- [DESCRIPTION OF THE TASK]: Using the listing below, return every line that includes "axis".
*** STORED DATA Section Begins ***
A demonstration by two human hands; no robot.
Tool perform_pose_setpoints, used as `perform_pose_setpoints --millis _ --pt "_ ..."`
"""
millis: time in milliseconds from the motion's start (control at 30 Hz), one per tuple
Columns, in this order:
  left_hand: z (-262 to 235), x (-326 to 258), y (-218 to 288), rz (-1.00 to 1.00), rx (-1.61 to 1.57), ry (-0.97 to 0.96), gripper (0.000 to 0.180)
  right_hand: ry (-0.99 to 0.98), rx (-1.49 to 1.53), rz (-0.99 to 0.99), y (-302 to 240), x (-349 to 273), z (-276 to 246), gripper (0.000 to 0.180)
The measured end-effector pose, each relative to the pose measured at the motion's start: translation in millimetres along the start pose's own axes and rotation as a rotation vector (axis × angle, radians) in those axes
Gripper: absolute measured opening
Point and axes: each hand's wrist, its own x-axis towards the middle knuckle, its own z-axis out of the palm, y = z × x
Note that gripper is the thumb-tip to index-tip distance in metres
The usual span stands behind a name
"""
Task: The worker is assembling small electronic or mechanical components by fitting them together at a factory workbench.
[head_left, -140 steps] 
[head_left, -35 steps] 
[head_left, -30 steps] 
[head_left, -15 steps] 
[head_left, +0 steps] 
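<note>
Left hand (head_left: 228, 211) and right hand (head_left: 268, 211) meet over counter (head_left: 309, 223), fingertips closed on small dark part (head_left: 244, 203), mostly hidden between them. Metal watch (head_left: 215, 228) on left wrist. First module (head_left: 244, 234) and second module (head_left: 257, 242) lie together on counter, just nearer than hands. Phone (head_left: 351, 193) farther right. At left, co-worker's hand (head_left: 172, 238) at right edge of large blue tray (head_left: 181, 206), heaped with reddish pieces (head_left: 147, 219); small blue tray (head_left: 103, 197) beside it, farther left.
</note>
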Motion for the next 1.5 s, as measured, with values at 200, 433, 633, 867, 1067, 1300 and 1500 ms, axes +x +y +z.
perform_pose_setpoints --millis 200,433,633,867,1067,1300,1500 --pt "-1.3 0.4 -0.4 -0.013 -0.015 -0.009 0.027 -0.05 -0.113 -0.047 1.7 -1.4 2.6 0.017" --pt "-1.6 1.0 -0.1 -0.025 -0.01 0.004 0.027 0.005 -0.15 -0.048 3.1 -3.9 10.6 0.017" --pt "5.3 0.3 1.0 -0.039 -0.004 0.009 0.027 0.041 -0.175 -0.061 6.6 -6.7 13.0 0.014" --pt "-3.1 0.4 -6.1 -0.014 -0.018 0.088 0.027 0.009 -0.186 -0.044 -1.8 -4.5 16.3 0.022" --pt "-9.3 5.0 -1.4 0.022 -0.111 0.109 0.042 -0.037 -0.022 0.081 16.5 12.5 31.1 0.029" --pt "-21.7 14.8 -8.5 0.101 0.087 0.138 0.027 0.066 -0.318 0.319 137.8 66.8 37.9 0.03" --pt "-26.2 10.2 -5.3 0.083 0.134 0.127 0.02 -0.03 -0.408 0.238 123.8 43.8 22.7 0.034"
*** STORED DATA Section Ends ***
- [RESULT OF THE TASK]:
The measured end-effector pose, each relative to the pose measured at the motion's start: translation in millimetres along the start pose's own axes and rotation as a rotation vector (axis × angle, radians) in those axes
Point and axes: each hand's wrist, its own x-axis towards the middle knuckle, its own z-axis out of the palm, y = z × x

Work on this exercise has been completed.